La tienda “La Bendición”, una suerte de abarrotería con amplios mostradores y bancos donde varios jóvenes se tomaban unas cervezas (negándose a dejar pasar el domingo sin echarse unas chelas), algunos de los cuales ya estaban bastante ebrios, estaba al cruzar la calle.
Jeff suspiró de alivio al encontrar el negocio abierto. No sabía si habría tenido el valor para ir más lejos en busca del mandado de su padre. Compró los cigarrillos a doña Bertha, una mujer algo pasada de kilos que siempre andaba un chicle en la boca, y volvió bajo la farola del otro lado.

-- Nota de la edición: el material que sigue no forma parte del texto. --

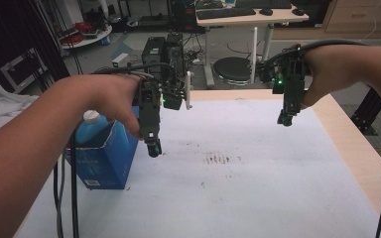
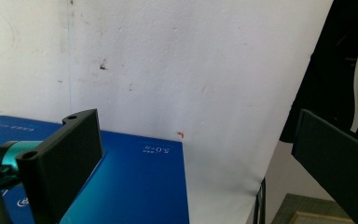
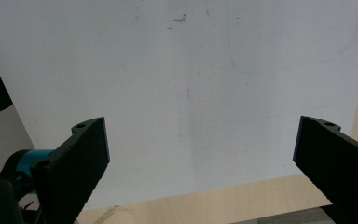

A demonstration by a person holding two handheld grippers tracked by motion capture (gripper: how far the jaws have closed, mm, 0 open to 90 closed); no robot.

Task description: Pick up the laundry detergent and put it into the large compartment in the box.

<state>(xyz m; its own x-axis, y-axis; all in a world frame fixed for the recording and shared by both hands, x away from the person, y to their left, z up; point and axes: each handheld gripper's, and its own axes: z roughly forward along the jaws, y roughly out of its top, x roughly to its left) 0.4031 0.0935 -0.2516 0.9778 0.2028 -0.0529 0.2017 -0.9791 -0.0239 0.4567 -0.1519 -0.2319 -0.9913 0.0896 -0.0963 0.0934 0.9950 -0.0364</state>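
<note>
Forearms enter from the near edge, each hand holding a gripper above the white table cover [image 1: 258, 188]. Left gripper [image 1: 153, 147] hangs with jaws spread wide and empty, just beside the upper right edge of a blue carton [image 1: 104, 158]; whether it touches the carton cannot be told. The carton stands upright at the table's left, long axis vertical, and holds a bottle with a white cap [image 1: 91, 117] pointing up. Judged likely target: carton or bottle, lying left of and slightly below the left gripper. Right gripper [image 1: 285, 119], jaws also apart and empty, hovers well apart, farther back on the right. Left hand is clearly nearer.
</note>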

La lluvia empezaba a convertirse en tormenta. La sombrilla no aislaba por completo al muchacho de la lluvia, que se empapaba según la dirección del viento.
Jeff permaneció un momento bajo la luz de la farola. La claridad no llegaba más allá de unos parcos quince metros, lo demás era negrura. Las copas de los árboles del predio sin construir se mecían de forma siniestra. Pensaba en si no sería mejor dar un rodeo. Por otras calles también estaría oscuro, pero al menos no pasaría cerca de la negrura bajo los árboles.